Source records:
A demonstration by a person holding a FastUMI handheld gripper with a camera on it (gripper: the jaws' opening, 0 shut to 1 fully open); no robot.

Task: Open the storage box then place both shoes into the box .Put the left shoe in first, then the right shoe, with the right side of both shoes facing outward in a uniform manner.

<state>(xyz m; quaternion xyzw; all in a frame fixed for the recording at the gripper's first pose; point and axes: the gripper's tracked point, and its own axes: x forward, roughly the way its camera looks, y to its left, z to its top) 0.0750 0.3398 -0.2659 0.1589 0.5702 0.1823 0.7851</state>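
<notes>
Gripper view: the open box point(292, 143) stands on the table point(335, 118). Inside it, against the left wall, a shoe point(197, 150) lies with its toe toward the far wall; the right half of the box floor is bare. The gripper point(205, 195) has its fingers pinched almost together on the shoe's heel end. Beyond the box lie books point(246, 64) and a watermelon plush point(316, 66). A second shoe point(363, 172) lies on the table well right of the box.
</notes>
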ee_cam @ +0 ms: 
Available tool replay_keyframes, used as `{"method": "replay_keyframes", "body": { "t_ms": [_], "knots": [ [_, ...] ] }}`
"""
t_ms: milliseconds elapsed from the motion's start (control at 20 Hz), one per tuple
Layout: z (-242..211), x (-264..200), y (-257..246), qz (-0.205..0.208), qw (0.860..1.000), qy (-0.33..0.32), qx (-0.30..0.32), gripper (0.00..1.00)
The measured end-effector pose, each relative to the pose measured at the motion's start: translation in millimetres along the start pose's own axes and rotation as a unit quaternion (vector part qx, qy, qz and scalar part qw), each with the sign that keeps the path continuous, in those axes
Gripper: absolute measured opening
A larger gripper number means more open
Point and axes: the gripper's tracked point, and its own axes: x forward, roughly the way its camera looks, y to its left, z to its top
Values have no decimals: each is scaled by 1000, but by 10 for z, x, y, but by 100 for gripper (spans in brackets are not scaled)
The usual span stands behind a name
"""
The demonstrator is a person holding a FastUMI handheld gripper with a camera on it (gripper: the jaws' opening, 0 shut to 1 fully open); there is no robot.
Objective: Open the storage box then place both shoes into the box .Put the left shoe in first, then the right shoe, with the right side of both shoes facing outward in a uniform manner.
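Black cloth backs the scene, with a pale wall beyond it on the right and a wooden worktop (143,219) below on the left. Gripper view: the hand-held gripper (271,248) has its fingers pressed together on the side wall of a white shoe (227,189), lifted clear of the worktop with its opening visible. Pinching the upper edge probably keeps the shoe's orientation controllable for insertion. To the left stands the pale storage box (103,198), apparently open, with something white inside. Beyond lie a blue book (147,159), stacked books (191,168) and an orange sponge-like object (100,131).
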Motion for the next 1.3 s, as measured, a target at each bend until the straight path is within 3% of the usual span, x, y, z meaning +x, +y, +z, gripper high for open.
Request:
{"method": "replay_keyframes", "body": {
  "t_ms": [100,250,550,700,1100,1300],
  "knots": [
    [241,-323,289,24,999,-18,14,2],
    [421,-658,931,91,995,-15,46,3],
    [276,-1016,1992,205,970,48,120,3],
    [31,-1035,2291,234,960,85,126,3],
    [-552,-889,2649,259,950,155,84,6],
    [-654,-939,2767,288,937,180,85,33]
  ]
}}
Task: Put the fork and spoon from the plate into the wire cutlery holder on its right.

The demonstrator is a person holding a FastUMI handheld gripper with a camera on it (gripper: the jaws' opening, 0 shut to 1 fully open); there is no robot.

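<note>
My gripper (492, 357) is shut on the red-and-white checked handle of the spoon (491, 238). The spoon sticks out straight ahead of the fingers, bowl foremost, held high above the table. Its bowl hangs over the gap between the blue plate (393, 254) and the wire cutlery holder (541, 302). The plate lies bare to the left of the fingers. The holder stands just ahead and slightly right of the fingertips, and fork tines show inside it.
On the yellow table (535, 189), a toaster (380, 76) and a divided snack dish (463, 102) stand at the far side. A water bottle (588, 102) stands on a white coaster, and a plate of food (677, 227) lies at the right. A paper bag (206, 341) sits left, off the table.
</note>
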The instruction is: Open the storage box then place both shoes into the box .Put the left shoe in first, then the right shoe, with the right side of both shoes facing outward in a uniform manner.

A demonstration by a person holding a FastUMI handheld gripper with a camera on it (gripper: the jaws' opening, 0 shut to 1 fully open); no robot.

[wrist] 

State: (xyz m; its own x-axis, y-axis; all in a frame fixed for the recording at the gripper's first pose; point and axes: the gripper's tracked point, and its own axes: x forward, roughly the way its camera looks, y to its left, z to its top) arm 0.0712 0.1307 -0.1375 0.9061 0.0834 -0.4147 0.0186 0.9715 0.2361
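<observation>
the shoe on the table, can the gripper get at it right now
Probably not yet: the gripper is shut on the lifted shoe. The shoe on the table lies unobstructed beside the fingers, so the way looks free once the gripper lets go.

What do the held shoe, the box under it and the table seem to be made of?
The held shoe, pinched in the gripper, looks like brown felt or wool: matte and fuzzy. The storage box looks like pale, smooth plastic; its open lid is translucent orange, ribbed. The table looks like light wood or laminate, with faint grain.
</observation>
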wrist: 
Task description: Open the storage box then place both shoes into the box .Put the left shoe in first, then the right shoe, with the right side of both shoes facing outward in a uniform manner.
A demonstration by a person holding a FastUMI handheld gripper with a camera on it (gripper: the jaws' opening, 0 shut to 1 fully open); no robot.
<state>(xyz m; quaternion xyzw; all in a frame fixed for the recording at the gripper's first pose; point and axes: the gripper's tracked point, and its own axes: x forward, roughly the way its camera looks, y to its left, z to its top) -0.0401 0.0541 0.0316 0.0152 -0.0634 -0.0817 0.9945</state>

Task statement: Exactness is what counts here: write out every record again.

Written answer:
A demonstration by a person holding a FastUMI handheld gripper with a camera on it (gripper: the jaws' opening, 0 shut to 1 fully open); no robot.

Task: Open the storage box then place both shoes into the box .Put the left shoe in first, then the right shoe, with the right side of both shoes facing outward in a uniform manner.

<state>(xyz m; quaternion xyzw; all in a frame fixed for the recording at the gripper's first pose; point and axes: the gripper's tracked point, and its own axes: x forward, roughly the way its camera looks, y to its left, z to its top) 0.0750 0.3398 -0.2659 0.1589 0.5702 0.1823 0.7851</state>
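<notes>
Gripper view: the open box point(292, 143) stands on the table point(335, 118). Inside it, against the left wall, a shoe point(197, 150) lies with its toe toward the far wall; the right half of the box floor is bare. The gripper point(205, 195) has its fingers pinched almost together on the shoe's heel end. Beyond the box lie books point(246, 64) and a watermelon plush point(316, 66). A second shoe point(363, 172) lies on the table well right of the box.
</notes>
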ee_cam @ +0 ms: 
Available tool replay_keyframes, used as `{"method": "replay_keyframes", "body": { "t_ms": [_], "knots": [ [_, ...] ] }}`
"""
t_ms: milliseconds elapsed from the motion's start (control at 20 Hz), one per tuple
Layout: z (-242..211), x (-264..200), y (-257..246), qz (-0.205..0.208), qw (0.860..1.000), qy (-0.33..0.32), qx (-0.30..0.32), gripper (0.00..1.00)
The measured end-effector pose, each relative to the pose measured at the motion's start: translation in millimetres along the start pose's own axes and rotation as a unit quaternion (vector part qx, qy, qz and scalar part qw), each with the sign that keeps the path continuous, in those axes
Gripper: absolute measured opening
A larger gripper number means more open
Point and axes: the gripper's tracked point, and its own axes: x forward, roughly the way its camera looks, y to its left, z to its top
Values have no decimals: each is scaled by 1000, but by 10 for z, x, y, but by 100 for gripper (spans in brackets are not scaled)
The usual span stands behind a name
"""
The demonstrator is a person holding a FastUMI handheld gripper with a camera on it (gripper: the jaws' opening, 0 shut to 1 fully open); there is no robot.
Objective: Open the storage box then place both shoes into the box .Put the left shoe in first, then the right shoe, with the right side of both shoes facing outward in a uniform manner.
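Black cloth backs the scene, with a pale wall beyond it on the right and a wooden worktop (143,219) below on the left. Gripper view: the hand-held gripper (271,248) has its fingers pressed together on the side wall of a white shoe (227,189), lifted clear of the worktop with its opening visible. Pinching the upper edge probably keeps the shoe's orientation controllable for insertion. To the left stands the pale storage box (103,198), apparently open, with something white inside. Beyond lie a blue book (147,159), stacked books (191,168) and an orange sponge-like object (100,131).
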Motion for the next 1.3 s, as measured, a target at each bend until the straight path is within 3% of the usual span, x, y, z meaning +x, +y, +z, gripper high for open.
Request:
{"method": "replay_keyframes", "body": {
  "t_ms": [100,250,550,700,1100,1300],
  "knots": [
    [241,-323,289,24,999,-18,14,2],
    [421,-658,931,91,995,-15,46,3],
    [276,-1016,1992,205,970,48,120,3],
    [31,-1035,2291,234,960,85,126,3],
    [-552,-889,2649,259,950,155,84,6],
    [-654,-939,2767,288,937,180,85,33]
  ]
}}
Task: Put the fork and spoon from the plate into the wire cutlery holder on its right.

The demonstrator is a person holding a FastUMI handheld gripper with a camera on it (gripper: the jaws' opening, 0 shut to 1 fully open); there is no robot.

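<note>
My gripper (492, 357) is shut on the red-and-white checked handle of the spoon (491, 238). The spoon sticks out straight ahead of the fingers, bowl foremost, held high above the table. Its bowl hangs over the gap between the blue plate (393, 254) and the wire cutlery holder (541, 302). The plate lies bare to the left of the fingers. The holder stands just ahead and slightly right of the fingertips, and fork tines show inside it.
On the yellow table (535, 189), a toaster (380, 76) and a divided snack dish (463, 102) stand at the far side. A water bottle (588, 102) stands on a white coaster, and a plate of food (677, 227) lies at the right. A paper bag (206, 341) sits left, off the table.
</note>
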The instruction is: Open the storage box then place both shoes into the box .Put the left shoe in first, then the right shoe, with the right side of both shoes facing outward in a uniform manner.

A demonstration by a person holding a FastUMI handheld gripper with a camera on it (gripper: the jaws' opening, 0 shut to 1 fully open); no robot.

[wrist] 

State: (xyz m; its own x-axis, y-axis; all in a frame fixed for the recording at the gripper's first pose; point and axes: the gripper's tracked point, and its own axes: x forward, roughly the way its camera looks, y to its left, z to its top) arm 0.0712 0.1307 -0.1375 0.9061 0.0834 -0.4147 0.0186 0.9715 0.2361
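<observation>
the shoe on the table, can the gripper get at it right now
Probably not yet: the gripper is shut on the lifted shoe. The shoe on the table lies unobstructed beside the fingers, so the way looks free once the gripper lets go.

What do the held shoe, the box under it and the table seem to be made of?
The held shoe, pinched in the gripper, looks like brown felt or wool: matte and fuzzy. The storage box looks like pale, smooth plastic; its open lid is translucent orange, ribbed. The table looks like light wood or laminate, with faint grain.
</observation>
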wrist: 
Task description: Open the storage box then place both shoes into the box .Put the left shoe in first, then the right shoe, with the right side of both shoes facing outward in a uniform manner.
A demonstration by a person holding a FastUMI handheld gripper with a camera on it (gripper: the jaws' opening, 0 shut to 1 fully open); no robot.
<state>(xyz m; quaternion xyzw; all in a frame fixed for the recording at the gripper's first pose; point and axes: the gripper's tracked point, and its own axes: x forward, roughly the way its camera looks, y to its left, z to its top) -0.0401 0.0541 0.0316 0.0152 -0.0634 -0.0817 0.9945</state>

No further output is required for this answer.